The main thread is the story of Saboor and his descendants, with Abdullah ending up in the United States owning a restaurant called Abe’s Kebab House. This last part of the novel is narrated by Abdullah’s American-born daughter, a familiar type in this sort of literature — the child torn between America and the restrictive culture of her parents. In this case Abdullah insists on his daughter learning Farsi and undergoing instruction in the tenets of Islam, much against her inclination.
Abdullah and his wife can hardly be blamed for this. Back in Afghanistan, even the poorest of villages has a mosque and a mullah (Islamic priest) to impart literacy and the teachings of the Quran. While no one in the novel is at all religious, it is clear that such village institutions supply the sinews and backbone of a culture — a culture almost sufficiently powerful to resist the allure of rap music, Madonna, video games, Indian soap operas and Bollywood.
Meanwhile, Pari is taken to Paris by her adoptive mother, Nila Wahdati, when Nila’s husband becomes an invalid. Nila is half-French and a poet of distinction, so there is no problem assimilating. The problem is Nila’s raging narcissism, an implicit demand that her daughter fill in the empty spaces of her soul.
In this portion of the novel, particularly, there seems to be ambivalence about the uses of art. Paris being Paris, and France being France, there is no shortage of art anywhere — Pari’s own daughter is a musical composer and her son-in-law a chef. This is good. But no amount of art seems to outweigh Nila’s oppressive treatment of her daughter. A similar monster of egotism, a woman named Madeline, makes a name for herself in the field of acting — an artistic discipline that seems to intensify, if anything, self-centeredness.
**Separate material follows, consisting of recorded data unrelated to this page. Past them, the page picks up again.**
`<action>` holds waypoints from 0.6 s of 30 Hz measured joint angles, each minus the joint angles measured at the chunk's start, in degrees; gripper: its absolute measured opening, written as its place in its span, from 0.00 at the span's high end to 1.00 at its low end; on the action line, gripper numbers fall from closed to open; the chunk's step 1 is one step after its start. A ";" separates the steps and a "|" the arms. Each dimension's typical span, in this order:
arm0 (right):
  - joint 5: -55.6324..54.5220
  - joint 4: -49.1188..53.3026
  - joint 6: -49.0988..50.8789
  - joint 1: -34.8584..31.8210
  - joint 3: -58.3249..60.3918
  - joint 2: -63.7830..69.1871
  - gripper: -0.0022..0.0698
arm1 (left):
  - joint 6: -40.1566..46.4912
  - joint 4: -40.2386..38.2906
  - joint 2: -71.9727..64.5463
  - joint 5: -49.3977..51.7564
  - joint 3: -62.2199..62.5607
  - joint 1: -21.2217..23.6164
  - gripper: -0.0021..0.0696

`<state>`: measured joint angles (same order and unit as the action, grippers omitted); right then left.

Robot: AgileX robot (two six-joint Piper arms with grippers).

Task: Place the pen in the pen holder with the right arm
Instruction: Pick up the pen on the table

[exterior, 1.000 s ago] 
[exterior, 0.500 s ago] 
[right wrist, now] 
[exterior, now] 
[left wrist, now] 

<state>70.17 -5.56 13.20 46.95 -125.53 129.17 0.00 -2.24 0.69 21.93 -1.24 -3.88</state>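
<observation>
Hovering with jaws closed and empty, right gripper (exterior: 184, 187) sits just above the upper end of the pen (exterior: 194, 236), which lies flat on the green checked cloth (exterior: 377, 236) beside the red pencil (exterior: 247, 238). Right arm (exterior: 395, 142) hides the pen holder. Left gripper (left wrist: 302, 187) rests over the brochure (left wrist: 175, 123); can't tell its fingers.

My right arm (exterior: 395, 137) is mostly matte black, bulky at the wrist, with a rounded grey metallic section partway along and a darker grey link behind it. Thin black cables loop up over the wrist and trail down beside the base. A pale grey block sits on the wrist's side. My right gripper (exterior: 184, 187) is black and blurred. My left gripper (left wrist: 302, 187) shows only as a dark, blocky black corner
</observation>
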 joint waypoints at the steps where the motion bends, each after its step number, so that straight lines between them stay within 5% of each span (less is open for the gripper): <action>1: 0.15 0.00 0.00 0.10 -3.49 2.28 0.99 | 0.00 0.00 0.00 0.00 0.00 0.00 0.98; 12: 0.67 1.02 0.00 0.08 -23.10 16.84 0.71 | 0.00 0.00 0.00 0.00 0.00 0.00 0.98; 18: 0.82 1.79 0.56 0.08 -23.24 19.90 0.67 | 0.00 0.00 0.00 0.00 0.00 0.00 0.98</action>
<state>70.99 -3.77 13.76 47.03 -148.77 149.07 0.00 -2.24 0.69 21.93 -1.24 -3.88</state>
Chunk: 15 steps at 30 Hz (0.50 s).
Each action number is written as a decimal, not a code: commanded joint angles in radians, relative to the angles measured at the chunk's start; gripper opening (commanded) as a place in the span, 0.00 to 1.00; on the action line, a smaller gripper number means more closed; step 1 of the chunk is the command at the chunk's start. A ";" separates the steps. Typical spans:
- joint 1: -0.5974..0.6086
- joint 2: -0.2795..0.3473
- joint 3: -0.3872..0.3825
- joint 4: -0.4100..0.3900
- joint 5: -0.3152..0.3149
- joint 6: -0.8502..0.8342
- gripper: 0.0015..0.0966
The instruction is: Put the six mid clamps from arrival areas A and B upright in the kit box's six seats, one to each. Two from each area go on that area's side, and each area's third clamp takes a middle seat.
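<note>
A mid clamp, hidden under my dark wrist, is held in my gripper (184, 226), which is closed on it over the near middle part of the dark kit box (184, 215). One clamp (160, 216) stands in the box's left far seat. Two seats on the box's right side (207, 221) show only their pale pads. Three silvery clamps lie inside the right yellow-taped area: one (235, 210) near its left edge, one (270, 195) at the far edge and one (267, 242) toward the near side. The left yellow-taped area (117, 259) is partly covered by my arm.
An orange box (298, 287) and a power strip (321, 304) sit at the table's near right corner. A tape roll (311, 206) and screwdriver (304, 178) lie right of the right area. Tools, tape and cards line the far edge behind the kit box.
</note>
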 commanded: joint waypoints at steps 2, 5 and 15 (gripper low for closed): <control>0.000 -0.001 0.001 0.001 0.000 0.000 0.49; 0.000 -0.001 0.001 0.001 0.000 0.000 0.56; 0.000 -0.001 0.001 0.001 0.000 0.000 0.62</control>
A parallel situation is medicine. One doctor in the novel, from a prominent Afghan family but now living in the United States, pledges himself to help a badly injured child in a Kabul hospital. On returning to America, his adopted country, however, he allows himself to be fatally engulfed by all the demands of his job and his social position. Home renovations, in his case, ultimately take precedence over his good intentions. He never returns to the Kabul hospital. Another doctor, however, devotes half his year to care for the Afghan victims of violence.
The value of science and medicine is not in question. The two doctors are just different breeds.
In similar fashion, Hosseini leaves no doubt that, in his capacity as author, he values all that can be loosely included in the term “art.” It can be life-giving. The lonely gentleman, Nila Wahdati’s husband, who adopts Pari in the early part of the novel, for example, spends his life expressing his hopeless passion for his chauffeur by ceaselessly painting and drawing the man. Another unknown artist is Abdullah’s daughter, who puts aside her great talent in order to care for her parents. Her art is no less important for not being allowed full expression.
Certainly, on a very humble level, activity which can loosely be described as art has a survival value. Saboor’s storytelling, an ancient lullaby that pops up here and there and helps unify the narrative, kite flying, a little girl’s fascination with feathers — beautiful objects that also suggest wings and flight — these are all species of art, or spiritualized reality. A giant oak tree is nature’s art, appropriated by villagers for centuries. Abdullah’s grandfather creates a swing from one of its branches, for the delight of children. It is a terrible blow when the tree is chopped down for firewood.
What makes these considerations vital is the life of the characters, the impression they leave on the reader. To this end Hosseini painstakingly constructs his characters, their clothes, their facial features, their ruminations. Somehow, these descriptions resist engaging the reader, however — in part because whatever narrative momentum they generate is lost whenever the narrative switches to another character and another point of view.
Some intensity of conflict is lacking in the stories, some intensity of desire that lends an almost heroic dimension to a character. Perhaps there is too much reflection on identity, too little raw recapturing of the strains and cultural violence engendered by life in our new global village.